Она стояла над плитой, помешивая в сковородке лук и морковь — тушила для борща. Ленька с интересом наблюдал за этой процедурой. Всё было удивительно: ранее мама никогда не варила настоящий борщ, да и вряд ли умела — они вдвоём питались супами из банок, добавляя в них тушёнку. Теперь же Зоя взялась всерьёз осваивать кулинарную науку, чтобы не уронить перед Семёновым высокое звание жены.
— Так обрадовалась? — невесело заметил сын. — Или удивилась?
— Гораздо хуже. Чуть от стыда не погорела. Представь, однажды постаралась написать то, что нужно учительнице, а не то, что думала сама.
— А что ты думала сама?
— А ничего не думала.
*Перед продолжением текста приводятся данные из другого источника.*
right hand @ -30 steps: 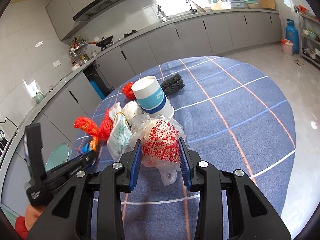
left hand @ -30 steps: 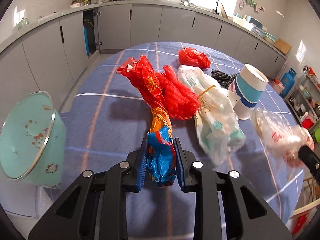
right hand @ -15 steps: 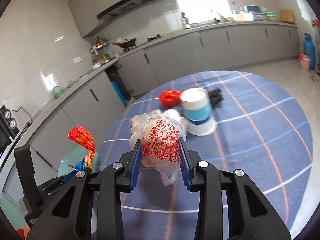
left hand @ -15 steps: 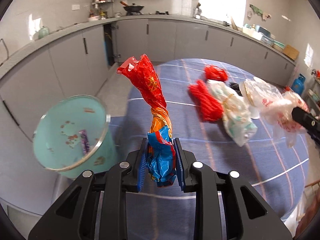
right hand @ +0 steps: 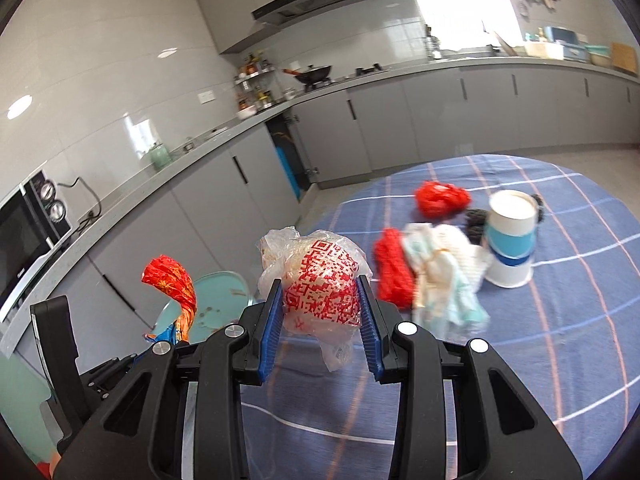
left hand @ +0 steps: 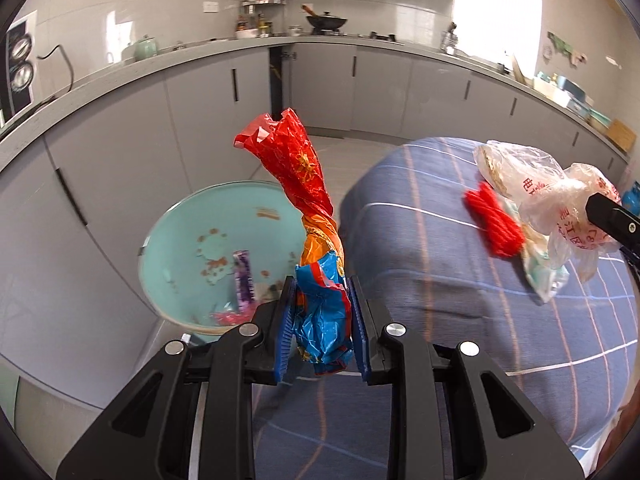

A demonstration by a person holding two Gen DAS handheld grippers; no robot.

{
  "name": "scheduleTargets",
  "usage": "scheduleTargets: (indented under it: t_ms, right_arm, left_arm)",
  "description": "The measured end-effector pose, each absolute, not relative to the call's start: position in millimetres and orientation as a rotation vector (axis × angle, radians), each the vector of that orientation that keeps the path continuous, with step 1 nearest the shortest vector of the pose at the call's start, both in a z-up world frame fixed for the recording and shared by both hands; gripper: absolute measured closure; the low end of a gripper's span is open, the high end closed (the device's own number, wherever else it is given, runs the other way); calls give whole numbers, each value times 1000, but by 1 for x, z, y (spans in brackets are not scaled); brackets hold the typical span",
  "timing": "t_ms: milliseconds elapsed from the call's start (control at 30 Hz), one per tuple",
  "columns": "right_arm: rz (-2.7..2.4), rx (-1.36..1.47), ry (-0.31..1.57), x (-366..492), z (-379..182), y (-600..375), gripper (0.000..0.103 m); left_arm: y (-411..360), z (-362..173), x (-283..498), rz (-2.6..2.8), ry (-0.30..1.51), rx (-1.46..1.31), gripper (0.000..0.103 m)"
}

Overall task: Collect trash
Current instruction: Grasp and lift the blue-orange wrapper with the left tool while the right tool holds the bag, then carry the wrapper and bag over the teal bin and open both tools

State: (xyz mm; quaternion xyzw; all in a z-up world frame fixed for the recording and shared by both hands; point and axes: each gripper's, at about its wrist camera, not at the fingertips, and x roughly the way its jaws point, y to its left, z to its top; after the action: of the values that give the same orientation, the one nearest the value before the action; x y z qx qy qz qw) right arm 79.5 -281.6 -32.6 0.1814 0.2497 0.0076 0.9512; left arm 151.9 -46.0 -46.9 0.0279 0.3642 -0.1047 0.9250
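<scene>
1. The left gripper (left hand: 322,330) is clamped on the blue end of a twisted red-and-blue wrapper (left hand: 298,184), whose red tail stands up toward 12 o'clock.
2. The right gripper (right hand: 319,332) is clamped on a crumpled clear bag printed with red squares (right hand: 320,280).
3. Over the last second both grippers have swung off the blue checked table (left hand: 460,264) toward the teal bin (left hand: 188,248). In the left view the bin has gone from the 9 o'clock edge to just behind the wrapper, its mouth facing the camera.
4. In that view the wrapper overlaps the bin's rim at 10 o'clock from the fingers, so the drop looks close. Whether it is truly over the opening is hard to judge through the fisheye.
5. A purple packet (left hand: 243,276) and pink scraps already lie in the bin.
6. Left on the table, at 1 to 2 o'clock in the right view: red netting (right hand: 394,276), a pale bag (right hand: 444,276), a paper cup (right hand: 510,236) and another red lump (right hand: 440,198). By my reckoning, collecting is under halfway.
</scene>
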Motion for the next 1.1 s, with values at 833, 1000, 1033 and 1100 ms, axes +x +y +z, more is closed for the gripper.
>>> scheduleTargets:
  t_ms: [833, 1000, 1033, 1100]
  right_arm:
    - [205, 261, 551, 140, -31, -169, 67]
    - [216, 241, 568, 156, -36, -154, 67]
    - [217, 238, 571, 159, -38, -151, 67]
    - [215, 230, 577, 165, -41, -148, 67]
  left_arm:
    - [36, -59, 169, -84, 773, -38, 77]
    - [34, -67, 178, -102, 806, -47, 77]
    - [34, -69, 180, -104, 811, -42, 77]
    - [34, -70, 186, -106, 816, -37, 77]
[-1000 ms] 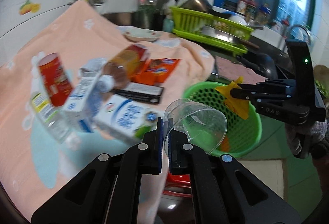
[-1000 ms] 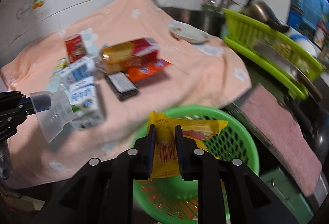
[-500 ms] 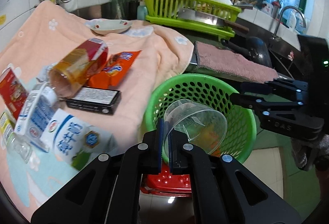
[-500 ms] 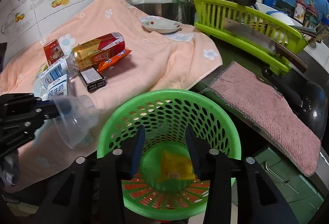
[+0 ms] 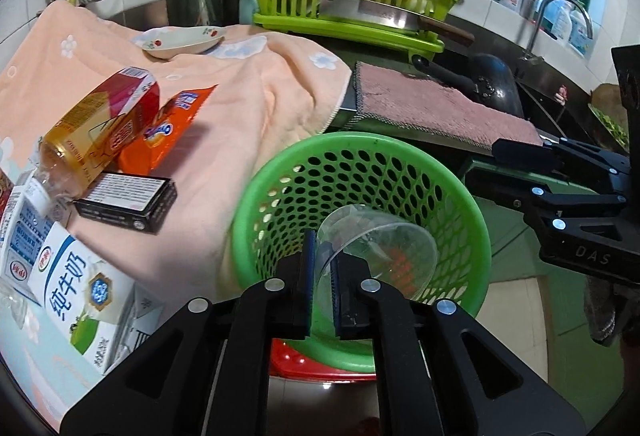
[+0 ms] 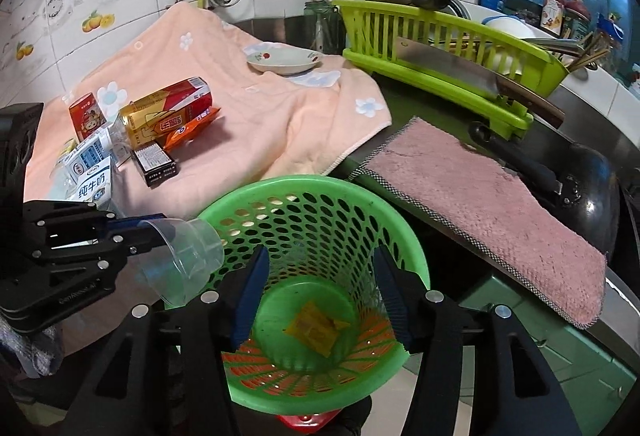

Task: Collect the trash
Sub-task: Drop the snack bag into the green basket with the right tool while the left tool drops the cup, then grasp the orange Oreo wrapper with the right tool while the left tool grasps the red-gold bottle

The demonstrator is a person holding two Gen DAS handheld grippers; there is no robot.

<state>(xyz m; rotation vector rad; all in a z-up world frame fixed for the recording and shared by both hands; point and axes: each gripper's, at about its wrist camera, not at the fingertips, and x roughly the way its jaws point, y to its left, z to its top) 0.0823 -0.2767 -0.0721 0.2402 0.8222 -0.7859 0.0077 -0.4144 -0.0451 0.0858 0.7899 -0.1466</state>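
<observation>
Item: clear plastic cup, pinched by its rim in my left gripper jaws, lying on its side, mouth forward, over the near rim of the green perforated plastic basket; my right gripper jaws wide apart, empty, above that basket.

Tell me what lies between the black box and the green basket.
Only bare peach towel. In the right wrist view the black box lies on the towel, and plain cloth runs from it to the green basket. The left wrist view agrees.
</observation>
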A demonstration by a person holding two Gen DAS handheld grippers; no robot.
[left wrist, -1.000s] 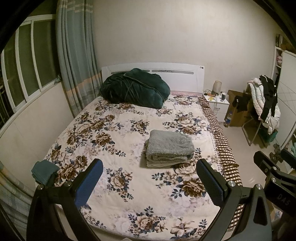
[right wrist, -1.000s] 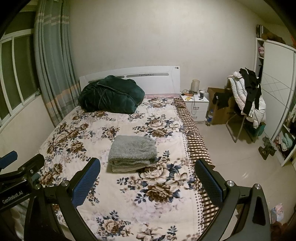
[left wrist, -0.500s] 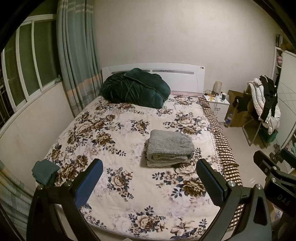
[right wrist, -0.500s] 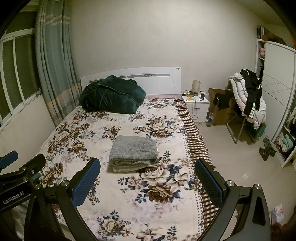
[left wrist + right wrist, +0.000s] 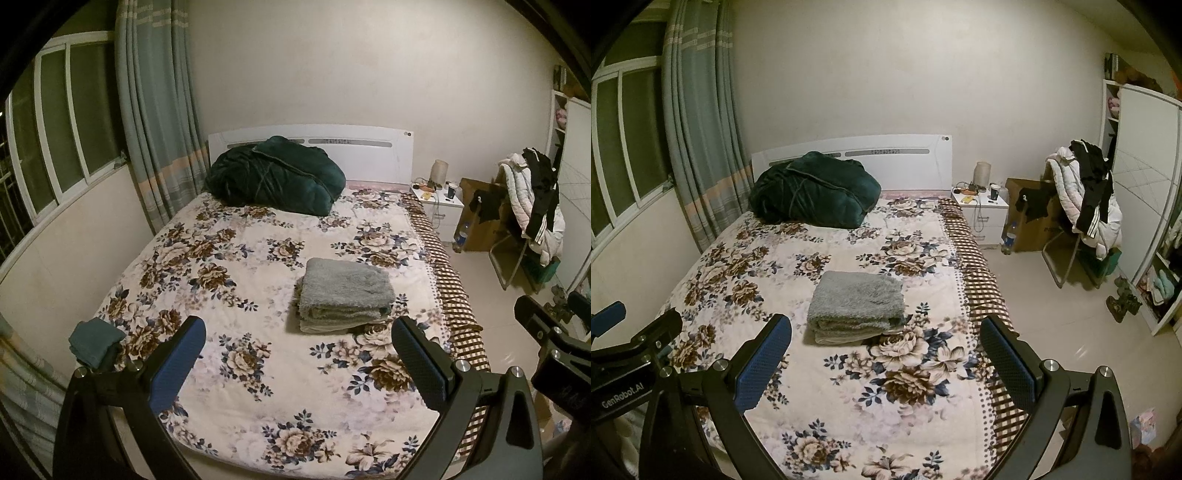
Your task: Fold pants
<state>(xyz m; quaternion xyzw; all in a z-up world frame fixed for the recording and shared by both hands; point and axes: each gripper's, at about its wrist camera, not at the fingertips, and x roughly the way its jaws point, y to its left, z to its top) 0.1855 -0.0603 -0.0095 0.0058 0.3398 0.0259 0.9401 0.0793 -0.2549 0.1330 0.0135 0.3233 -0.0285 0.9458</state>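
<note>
the bed (image 5: 229, 398) is the one big carrier here, a single mattress under a floral cover, its white headboard against the far wall, and it looks chosen as the folding surface because it is wide and flat. at the headboard end, toward the window-side corner, sits one dark green quilt (image 5: 273, 181), bundled up and pushed back, likely to leave the middle free. the grey pants (image 5: 343, 291) lie as one squared, layered stack right of centre, nearer the bed's right edge than its left, and nearer the foot than the headboard; from the even edges and stacked layers the folding appears done or nearly so. one small teal cloth (image 5: 96, 341) rests at the near left corner of the bed, well apart from the stack, seemingly set aside. the left gripper (image 5: 299, 365) hangs above the foot edge with its two blue-padded fingers spread wide and nothing between them; the right gripper (image 5: 886, 362), one more of the same, is likewise spread wide and empty, held just beside the left. both sit back from the stack, touching no cloth, which suits letting go after a finished fold. count: one bed, one quilt, one pants stack, one teal cloth, two grippers.
</note>
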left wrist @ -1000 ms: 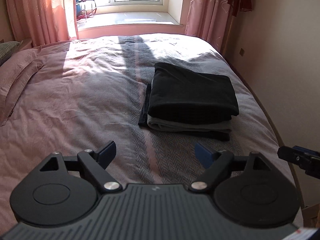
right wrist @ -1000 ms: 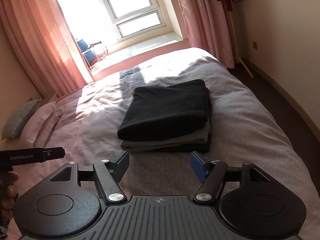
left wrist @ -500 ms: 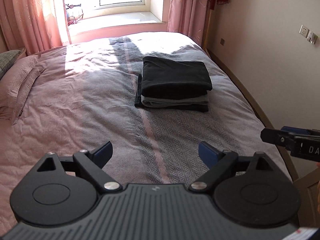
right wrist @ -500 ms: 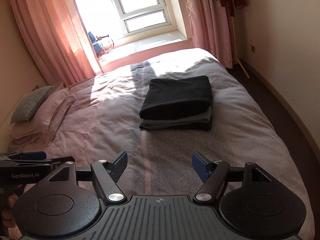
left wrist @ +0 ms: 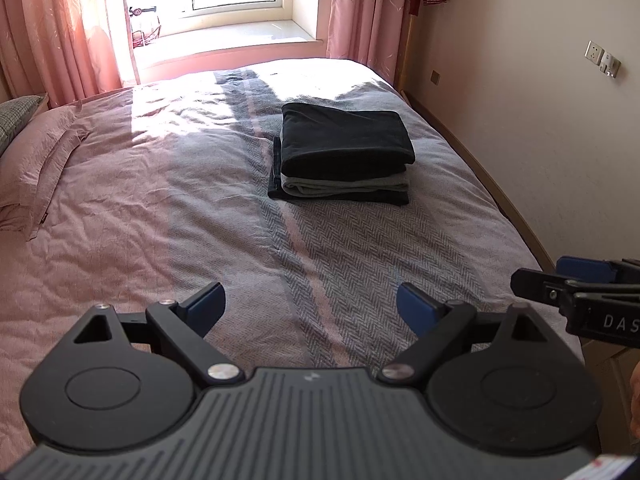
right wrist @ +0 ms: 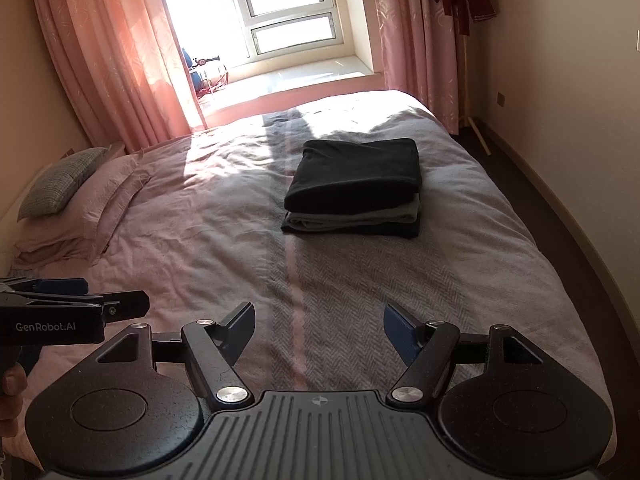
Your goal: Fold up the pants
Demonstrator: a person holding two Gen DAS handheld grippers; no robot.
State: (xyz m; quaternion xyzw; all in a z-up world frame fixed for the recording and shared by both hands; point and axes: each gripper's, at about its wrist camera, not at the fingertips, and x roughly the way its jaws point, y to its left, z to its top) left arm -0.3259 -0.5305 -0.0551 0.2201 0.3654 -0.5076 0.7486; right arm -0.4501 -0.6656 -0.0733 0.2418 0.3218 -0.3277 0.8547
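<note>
A stack of folded pants [left wrist: 344, 152] sits on the bed [left wrist: 160, 208], on the grey herringbone half of the cover, toward the window end and well ahead of both tools. The stack has three layers: a black pair on top, a grey pair [left wrist: 344, 189] beneath, and a dark pair at the bottom whose edge shows along the front and left side. Edges are roughly squared, with the folds facing the cameras. The left gripper [left wrist: 312, 308] hangs above the near part of the cover, jaws spread wide, nothing between the blue pads, well apart from the stack. The right gripper [right wrist: 319, 326] hangs likewise over the near cover, jaws released and empty, the stack well ahead of it and slightly right of the pink stripe that runs up the cover. Each tool shows at the edge of the other's view, so the two are side by side. Fingers of a hand [right wrist: 12, 396] show at the left edge of the right wrist view. Pink pillows [right wrist: 100, 208] lie at the left, with a grey checked cushion [right wrist: 60, 184] behind them. Sunlight falls across the far cover from the window [right wrist: 288, 12] between pink curtains [right wrist: 112, 48].
</note>
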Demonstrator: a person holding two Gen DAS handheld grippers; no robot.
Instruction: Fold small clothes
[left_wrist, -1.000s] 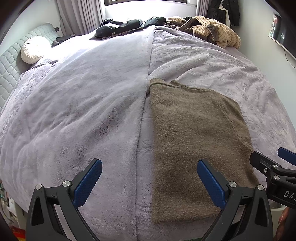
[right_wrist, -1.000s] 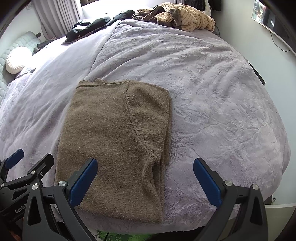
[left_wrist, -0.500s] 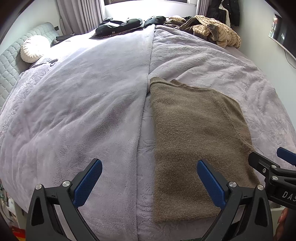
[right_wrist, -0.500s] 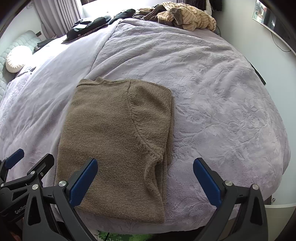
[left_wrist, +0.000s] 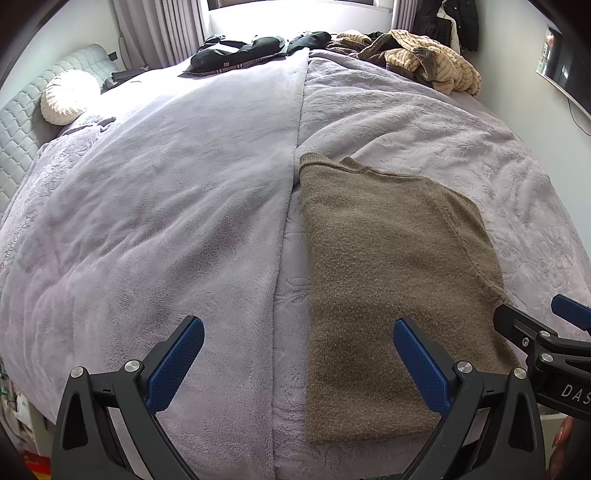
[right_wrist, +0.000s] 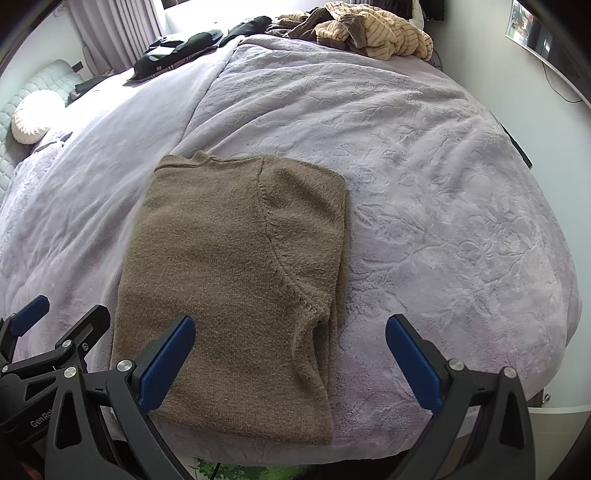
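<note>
Both tools released: left tool (left_wrist: 297, 360), right tool (right_wrist: 290, 360), above folded sweater (right_wrist: 236, 273) lying flat on bed (right_wrist: 424, 184).

Ahead of my tongs lies a brown sweater (right_wrist: 236, 266) of fuzzy, matt knit with a raised seam line. Under it I see a lilac blanket (right_wrist: 424, 192) of plush fleece, embossed with leaves to the right of my right gripper (right_wrist: 290, 360) and smoother, brushed left of my left gripper (left_wrist: 297, 363). Both grippers look like matt black plastic with silvery metal screws; their blue pads (left_wrist: 421, 360) are finely textured, rubbery.
</note>
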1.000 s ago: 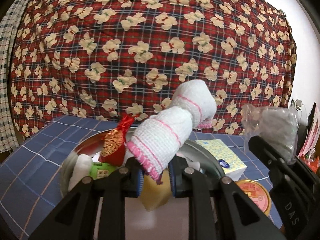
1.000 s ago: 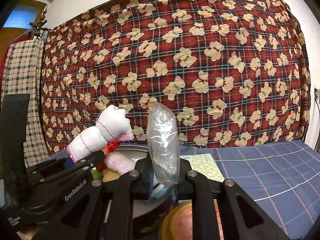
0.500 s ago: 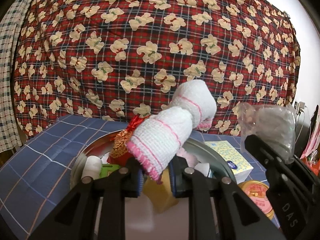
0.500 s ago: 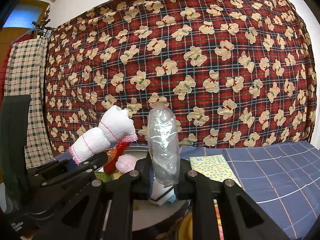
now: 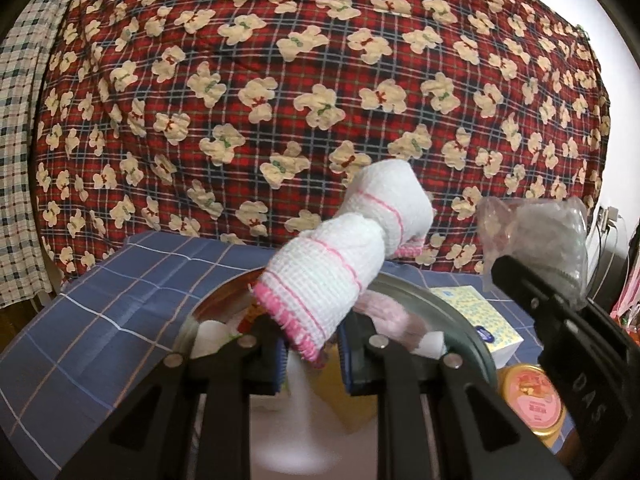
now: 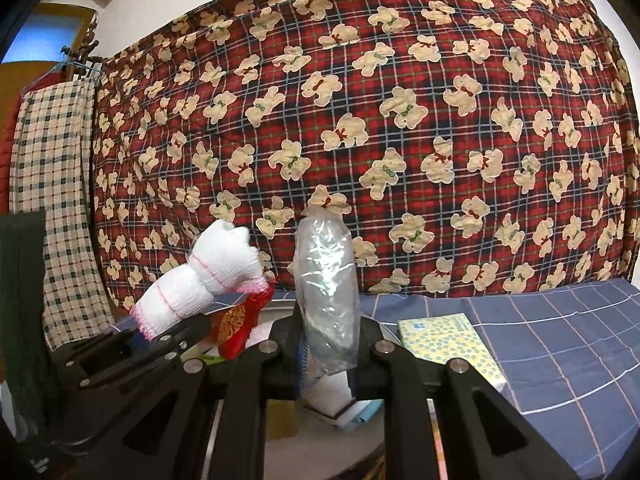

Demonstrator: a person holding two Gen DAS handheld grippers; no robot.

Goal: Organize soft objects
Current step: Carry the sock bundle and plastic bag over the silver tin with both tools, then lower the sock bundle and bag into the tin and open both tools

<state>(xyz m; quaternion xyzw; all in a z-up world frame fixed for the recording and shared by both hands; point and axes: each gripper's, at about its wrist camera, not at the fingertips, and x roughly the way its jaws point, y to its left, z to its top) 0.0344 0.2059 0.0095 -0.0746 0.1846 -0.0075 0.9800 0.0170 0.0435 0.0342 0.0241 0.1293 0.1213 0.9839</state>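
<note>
A red plaid hanging with cream bears (image 5: 320,92) filled the background above a blue checked tablecloth (image 5: 100,312). On the cloth sat a round metal basin (image 5: 460,320) holding a red pouch (image 6: 236,328), with a yellow tissue pack (image 6: 448,340) beside it. The left gripper (image 5: 311,354) pinched the pink-hemmed end of a rolled white towel (image 5: 344,256), which stuck up and rightward beyond the fingers. The right gripper (image 6: 326,364) pinched a clear plastic bag (image 6: 326,280) standing upright between its fingers.
</note>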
Мне всё это было безразлично — литература была такая морока! Это было в десятом классе. Я тянула целый месяц, и вот осталась только ночь. Я залезла с детской табуреткой в пустую ванну, положила поперёк доску и стала измываться над собой всю ночь. Выдавливала фразы, марала штампы. Так накатала целую тетрадку, за меньшее снижали балл. Мне было отвратительно, я ждала, что учительница принародно осрамит меня. Скажет: ни одной искренней мысли сплошные штампы. Но она поступила ещё хуже.
— Два ввалила? — рассмеялся Лёнька. — За враньё и штампы?
— Нет. Гораздо хуже. Она прилюдно прочитала его.
— Но это же жестоко! — испугался сын. — Я бы подал в суд.
— Пальцем в небо, дивоярец. Она меня поставила в пример всем десятым классам. Это было очень высокоморальное и патриотическое враньё.
Оба помолчали.
— Сочинение и в самом деле было так ужасно? — спросил сын.
— Я не шучу. Мне и сейчас противно: надавить двенадцать листов пошлых истин! Вещун бы от такого сдох.
— Откуда же она могла знать, что ты была неискренней?
— Должна знать. Они поставлены над душами надзирать.
Оба прислушались — из-за входной двери, обитой по старинке дерматином, донеслось щёлканье тамбурного замка, потом протяжное подвывание металлических петель и звук запирания замка. Это возвращалась Дусяванна, их соседка. В последнее время она стала что-то очень нервной и при встречах что-то злобно бурчала про себя. Впрочем, к её чудачествам Косицыны давно привыкли и не обращали внимания. Старуха была, хотя и вздорной, но совершенно безобидной.